Welcome back to Wall Power. I’m Marion Maneker.

I’ve got a treat for you tonight. Ingrid Abramovitch is just back from Salone del Mobile in Milan, which she says has “peaked” due to a fashion world incursion, with luxury brands chasing moneyed clients happy to spend $150,000 on a sofa. A design veteran like Ingrid still knows where the action is at Salone—and she takes us with her. Up top, major lots are still being announced for the May sales, which begin in just two weeks. Today we look at a $40 million Roy Lichtenstein at Christie’s. Plus, South African gallery Southern Guild opened last Friday with a bang, and the dramatic results of Sotheby’s watches sale in Hong Kong.
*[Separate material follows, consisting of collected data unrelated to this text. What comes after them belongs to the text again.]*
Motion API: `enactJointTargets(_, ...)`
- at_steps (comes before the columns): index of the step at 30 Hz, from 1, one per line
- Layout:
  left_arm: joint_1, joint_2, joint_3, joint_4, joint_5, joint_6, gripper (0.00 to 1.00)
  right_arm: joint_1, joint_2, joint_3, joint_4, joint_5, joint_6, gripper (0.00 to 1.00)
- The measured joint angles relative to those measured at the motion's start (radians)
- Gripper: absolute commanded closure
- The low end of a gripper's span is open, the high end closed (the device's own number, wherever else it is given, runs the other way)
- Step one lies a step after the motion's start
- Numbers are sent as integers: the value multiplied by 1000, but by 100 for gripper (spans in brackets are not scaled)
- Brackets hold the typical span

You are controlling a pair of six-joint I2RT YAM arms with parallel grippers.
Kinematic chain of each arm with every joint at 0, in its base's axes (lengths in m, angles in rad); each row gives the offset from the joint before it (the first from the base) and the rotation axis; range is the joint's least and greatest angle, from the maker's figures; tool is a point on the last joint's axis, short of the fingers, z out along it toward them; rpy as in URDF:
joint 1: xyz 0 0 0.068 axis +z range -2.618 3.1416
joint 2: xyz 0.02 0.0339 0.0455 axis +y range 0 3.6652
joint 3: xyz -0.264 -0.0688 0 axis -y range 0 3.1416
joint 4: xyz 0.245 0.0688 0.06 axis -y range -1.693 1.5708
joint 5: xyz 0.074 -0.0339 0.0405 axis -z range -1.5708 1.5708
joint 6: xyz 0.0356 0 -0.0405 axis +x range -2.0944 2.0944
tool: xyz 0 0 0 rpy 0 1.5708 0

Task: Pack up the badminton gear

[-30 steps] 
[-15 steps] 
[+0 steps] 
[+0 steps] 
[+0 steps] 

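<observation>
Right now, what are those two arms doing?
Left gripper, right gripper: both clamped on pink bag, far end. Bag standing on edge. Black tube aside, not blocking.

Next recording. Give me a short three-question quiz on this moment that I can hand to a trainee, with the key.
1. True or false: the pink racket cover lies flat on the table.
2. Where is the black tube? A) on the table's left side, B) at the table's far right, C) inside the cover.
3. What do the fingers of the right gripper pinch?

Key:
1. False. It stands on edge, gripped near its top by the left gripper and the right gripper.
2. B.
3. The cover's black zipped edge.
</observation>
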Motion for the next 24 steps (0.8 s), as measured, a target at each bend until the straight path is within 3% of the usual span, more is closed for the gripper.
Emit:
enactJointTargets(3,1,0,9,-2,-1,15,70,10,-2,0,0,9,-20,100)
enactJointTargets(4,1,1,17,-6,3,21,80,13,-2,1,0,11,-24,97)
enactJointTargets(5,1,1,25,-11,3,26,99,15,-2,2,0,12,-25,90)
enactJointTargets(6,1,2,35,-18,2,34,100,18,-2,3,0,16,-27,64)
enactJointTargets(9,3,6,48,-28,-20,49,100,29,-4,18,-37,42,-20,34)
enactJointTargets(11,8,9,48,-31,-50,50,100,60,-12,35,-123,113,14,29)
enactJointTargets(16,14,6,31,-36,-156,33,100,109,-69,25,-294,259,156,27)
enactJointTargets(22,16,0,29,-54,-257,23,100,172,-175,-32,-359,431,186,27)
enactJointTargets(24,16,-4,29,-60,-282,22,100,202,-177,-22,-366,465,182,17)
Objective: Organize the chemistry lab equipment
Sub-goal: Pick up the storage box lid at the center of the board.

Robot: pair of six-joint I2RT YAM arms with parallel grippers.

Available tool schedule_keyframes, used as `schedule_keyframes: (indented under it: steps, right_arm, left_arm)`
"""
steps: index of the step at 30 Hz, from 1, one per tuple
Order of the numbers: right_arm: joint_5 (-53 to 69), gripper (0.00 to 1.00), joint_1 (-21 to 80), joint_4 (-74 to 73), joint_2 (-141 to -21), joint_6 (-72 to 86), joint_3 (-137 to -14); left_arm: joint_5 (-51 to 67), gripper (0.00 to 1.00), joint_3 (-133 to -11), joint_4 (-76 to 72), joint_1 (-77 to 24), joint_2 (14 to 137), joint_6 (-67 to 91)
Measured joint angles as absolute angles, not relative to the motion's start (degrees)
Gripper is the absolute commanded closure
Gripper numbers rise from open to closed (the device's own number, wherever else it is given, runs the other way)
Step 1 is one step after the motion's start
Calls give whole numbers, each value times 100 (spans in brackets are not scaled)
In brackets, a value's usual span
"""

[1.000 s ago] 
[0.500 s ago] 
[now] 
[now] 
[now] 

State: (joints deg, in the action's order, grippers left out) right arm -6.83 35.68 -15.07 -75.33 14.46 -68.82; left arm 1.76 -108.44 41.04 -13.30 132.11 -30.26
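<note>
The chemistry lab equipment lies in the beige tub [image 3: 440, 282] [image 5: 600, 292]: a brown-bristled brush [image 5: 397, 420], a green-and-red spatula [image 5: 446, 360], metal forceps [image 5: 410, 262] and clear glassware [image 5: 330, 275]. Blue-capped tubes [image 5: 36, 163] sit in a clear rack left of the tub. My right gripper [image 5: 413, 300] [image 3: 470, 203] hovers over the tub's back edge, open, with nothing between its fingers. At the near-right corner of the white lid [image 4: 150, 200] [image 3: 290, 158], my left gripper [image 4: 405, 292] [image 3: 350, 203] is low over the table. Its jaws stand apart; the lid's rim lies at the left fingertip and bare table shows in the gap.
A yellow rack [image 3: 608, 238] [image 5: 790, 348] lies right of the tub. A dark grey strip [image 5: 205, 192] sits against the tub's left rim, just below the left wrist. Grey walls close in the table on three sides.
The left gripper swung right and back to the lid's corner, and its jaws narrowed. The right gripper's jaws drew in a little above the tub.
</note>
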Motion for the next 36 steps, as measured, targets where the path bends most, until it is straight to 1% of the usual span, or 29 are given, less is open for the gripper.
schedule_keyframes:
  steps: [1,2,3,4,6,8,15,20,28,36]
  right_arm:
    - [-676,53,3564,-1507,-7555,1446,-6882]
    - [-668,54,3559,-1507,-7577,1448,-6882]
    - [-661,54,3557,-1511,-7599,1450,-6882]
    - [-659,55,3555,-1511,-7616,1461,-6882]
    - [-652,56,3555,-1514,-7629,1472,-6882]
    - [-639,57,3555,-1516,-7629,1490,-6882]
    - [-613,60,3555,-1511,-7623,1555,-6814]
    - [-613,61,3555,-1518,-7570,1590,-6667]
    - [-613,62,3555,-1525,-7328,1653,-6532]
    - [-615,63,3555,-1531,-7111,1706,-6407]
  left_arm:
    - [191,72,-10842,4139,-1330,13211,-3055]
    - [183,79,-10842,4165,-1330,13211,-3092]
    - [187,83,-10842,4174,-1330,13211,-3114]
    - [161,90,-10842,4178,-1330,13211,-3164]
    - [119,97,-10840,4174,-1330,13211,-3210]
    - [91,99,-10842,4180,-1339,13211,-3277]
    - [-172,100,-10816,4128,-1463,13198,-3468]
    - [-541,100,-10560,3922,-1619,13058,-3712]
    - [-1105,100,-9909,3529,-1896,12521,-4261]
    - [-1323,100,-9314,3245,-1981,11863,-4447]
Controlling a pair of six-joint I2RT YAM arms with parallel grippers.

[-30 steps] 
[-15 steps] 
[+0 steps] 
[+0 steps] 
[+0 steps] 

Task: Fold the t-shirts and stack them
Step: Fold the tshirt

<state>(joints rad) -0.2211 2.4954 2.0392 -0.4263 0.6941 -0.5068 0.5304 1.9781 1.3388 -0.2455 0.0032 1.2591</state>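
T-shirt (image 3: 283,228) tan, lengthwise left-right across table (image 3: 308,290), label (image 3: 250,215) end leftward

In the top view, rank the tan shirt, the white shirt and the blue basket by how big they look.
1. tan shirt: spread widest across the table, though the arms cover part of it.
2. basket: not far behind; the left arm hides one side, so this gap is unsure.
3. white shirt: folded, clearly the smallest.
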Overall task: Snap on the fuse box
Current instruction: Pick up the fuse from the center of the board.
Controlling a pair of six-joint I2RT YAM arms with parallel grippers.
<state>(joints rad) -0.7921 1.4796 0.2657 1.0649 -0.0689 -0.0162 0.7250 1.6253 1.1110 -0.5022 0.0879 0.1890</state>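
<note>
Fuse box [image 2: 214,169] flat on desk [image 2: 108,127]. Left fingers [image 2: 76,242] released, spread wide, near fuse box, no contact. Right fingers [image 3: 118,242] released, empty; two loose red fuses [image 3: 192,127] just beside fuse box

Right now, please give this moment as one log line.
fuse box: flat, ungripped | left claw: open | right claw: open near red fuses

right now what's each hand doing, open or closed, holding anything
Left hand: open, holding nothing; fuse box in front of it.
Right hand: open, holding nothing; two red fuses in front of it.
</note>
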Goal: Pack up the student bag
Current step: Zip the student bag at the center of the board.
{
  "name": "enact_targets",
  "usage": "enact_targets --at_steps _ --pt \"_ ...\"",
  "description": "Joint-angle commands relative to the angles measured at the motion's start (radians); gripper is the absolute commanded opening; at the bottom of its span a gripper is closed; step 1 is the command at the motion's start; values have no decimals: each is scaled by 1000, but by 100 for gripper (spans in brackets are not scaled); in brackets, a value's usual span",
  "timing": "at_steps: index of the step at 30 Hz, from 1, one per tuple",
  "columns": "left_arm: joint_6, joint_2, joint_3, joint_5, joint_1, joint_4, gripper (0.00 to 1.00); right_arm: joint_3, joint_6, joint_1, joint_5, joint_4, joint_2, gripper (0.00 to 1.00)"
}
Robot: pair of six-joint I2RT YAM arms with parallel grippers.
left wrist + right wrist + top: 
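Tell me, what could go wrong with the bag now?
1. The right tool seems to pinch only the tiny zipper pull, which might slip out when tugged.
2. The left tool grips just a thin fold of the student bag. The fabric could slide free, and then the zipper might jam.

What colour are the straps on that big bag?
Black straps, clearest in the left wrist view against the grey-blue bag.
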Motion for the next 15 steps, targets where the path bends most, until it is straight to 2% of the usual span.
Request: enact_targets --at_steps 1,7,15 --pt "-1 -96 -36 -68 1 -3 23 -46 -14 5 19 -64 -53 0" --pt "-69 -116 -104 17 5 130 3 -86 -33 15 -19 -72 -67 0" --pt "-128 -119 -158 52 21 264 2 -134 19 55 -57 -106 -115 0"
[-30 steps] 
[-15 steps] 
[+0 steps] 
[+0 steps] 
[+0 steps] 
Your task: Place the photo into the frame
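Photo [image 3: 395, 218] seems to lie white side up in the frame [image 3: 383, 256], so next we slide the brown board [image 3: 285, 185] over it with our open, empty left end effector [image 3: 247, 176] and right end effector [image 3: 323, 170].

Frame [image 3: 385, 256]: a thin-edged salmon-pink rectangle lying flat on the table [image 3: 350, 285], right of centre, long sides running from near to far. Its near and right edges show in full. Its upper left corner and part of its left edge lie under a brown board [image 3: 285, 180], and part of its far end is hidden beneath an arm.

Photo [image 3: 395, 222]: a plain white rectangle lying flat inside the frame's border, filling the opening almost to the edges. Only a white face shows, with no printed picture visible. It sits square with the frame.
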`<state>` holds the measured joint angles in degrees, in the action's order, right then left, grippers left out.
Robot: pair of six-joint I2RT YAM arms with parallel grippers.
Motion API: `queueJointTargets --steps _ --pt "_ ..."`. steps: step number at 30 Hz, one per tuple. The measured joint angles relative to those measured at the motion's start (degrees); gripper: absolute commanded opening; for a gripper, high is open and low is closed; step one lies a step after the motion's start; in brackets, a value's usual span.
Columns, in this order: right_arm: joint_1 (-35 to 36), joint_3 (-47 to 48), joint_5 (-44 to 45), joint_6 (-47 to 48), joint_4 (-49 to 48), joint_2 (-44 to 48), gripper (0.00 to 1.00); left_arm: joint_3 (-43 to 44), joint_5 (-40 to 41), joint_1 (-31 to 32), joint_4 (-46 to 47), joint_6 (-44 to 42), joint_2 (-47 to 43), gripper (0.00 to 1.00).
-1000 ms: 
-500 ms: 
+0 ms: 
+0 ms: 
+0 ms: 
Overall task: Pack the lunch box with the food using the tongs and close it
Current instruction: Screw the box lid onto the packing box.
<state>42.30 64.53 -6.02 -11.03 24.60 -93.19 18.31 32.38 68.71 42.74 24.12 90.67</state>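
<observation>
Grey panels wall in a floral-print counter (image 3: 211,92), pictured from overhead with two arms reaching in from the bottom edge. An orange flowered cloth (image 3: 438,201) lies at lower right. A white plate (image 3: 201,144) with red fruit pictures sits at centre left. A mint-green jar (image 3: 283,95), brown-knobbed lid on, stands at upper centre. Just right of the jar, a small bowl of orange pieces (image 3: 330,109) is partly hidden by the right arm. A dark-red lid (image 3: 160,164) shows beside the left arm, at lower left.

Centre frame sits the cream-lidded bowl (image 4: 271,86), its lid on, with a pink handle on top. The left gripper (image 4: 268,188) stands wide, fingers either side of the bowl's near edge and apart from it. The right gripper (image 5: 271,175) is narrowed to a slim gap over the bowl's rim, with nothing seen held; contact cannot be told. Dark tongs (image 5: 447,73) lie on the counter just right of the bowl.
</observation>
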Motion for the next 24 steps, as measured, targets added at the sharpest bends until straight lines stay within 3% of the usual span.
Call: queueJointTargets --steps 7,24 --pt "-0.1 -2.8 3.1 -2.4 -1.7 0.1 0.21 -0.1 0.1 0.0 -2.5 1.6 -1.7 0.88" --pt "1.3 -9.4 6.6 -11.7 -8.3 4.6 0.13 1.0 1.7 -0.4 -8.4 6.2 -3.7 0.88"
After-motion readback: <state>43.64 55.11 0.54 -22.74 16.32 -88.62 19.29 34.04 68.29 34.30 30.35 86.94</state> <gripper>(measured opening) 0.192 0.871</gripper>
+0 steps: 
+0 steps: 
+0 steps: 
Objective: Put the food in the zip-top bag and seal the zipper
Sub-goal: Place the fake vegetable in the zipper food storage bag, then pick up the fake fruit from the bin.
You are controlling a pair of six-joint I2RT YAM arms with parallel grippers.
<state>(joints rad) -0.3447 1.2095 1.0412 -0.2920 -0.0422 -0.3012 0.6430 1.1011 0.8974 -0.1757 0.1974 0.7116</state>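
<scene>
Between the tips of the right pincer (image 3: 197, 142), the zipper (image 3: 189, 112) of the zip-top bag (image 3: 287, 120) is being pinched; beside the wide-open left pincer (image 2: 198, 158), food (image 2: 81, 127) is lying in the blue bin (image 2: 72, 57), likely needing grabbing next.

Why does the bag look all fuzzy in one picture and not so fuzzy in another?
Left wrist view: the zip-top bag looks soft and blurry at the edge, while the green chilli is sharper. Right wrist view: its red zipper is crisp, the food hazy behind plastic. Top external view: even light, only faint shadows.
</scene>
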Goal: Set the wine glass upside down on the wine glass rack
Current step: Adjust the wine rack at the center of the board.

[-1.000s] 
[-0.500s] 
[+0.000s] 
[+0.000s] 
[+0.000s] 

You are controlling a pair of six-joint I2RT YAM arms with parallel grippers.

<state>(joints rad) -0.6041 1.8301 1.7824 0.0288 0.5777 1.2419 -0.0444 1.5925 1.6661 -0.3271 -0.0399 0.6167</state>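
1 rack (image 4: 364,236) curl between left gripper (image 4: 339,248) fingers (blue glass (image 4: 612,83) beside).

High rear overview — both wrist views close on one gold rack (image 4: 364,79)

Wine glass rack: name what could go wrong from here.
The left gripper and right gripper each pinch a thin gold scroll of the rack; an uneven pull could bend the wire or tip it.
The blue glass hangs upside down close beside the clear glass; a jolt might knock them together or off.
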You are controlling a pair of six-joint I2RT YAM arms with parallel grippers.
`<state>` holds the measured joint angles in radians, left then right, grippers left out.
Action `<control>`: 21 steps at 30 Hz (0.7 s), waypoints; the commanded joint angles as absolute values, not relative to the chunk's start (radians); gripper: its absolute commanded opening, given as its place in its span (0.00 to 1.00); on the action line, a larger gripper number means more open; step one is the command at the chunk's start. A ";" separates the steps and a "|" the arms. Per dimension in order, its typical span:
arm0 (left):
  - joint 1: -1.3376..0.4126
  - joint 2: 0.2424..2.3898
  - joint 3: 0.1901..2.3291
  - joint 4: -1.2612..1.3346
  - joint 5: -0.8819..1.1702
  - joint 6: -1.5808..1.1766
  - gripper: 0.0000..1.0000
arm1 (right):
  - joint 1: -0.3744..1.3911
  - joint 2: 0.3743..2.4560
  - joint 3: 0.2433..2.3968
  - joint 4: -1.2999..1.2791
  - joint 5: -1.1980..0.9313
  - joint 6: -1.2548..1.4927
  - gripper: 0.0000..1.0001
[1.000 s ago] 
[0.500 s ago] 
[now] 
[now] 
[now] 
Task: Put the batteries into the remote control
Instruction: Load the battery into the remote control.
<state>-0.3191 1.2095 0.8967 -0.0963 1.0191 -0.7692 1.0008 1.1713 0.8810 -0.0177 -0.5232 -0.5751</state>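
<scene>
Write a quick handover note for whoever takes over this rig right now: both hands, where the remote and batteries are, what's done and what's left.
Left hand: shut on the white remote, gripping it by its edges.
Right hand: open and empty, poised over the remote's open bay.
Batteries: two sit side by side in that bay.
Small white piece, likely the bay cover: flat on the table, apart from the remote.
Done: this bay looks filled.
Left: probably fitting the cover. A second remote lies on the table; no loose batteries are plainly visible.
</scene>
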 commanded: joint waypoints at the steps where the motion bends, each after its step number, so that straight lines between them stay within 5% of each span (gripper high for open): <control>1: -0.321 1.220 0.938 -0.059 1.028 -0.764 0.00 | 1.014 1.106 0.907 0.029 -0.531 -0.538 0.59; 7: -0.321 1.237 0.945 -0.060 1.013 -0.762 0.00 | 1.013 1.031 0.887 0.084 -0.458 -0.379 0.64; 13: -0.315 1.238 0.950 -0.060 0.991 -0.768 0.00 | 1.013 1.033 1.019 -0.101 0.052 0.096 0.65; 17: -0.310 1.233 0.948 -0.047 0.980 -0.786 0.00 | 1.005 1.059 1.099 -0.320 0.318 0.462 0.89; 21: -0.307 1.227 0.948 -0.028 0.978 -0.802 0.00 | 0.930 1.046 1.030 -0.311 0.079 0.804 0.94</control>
Also mentioned in this issue: Margot Robbie, Zoe Saldaña, Snoop Dogg, HUGEL, Trevyn and Julian McGowan, Zanele Muholi, Anne Schlumberger, Ken Griffin, Holly Solomon, Giuseppe Albanese, Maria Porro, Gio Ponti, Ai Weiwei, Giorgio Armani, Demna, Daytona Williams, Francis Bacon, and more…

A few quick things before we go to Milan…

 

Terms of Art

  • The Global South comes to Tribeca: After a two-year sojourn in Los Angeles, the South Africa–based Southern Guild has moved their U.S. outpost to New York. I stopped by their gallery, on Leonard Street, last Friday night for the opening of a dual show of two very different South African artists, Mmangaliso Nzuza and Usha Seejarim. Nzuza makes big figurative portraits with simplified features, while Seejarim assembles sculptural installations from steam irons and clothespins and other objects of domestic production. The space was teeming with a wide range of visitors, many dressed elegantly and some extravagantly. It was the best example of an art opening as a stage spilling out onto the street, which is fitting because the gallery’s owners, Trevyn and Julian McGowan, both have theater backgrounds. When I caught up with Trevyn to say hello, she told me that the attendees were all drawn from their extended list of contacts built through art fairs and their time in Los Angeles.

    Trevyn and Julian met in London when they were both married to other people. She had been an actress who fell into interior design; he was a set and costume designer working between New York and London. Twenty years ago, they decided to move to a remote part of South Africa’s Western Cape, where they built a company, Design Network Africa, exporting handcrafted objects and housewares to contacts from her design business. In South Africa, relationships with artisans turned into relationships with artists. But selling art is different from selling housewares, so Southern Guild emerged as a way to sell collectible designs made by South Africans. And because their artisans had artistic ambitions, the gallery began to travel the global fair circuit and build a broader base of buyers for artists, like Zanele Muholi, who have international appeal.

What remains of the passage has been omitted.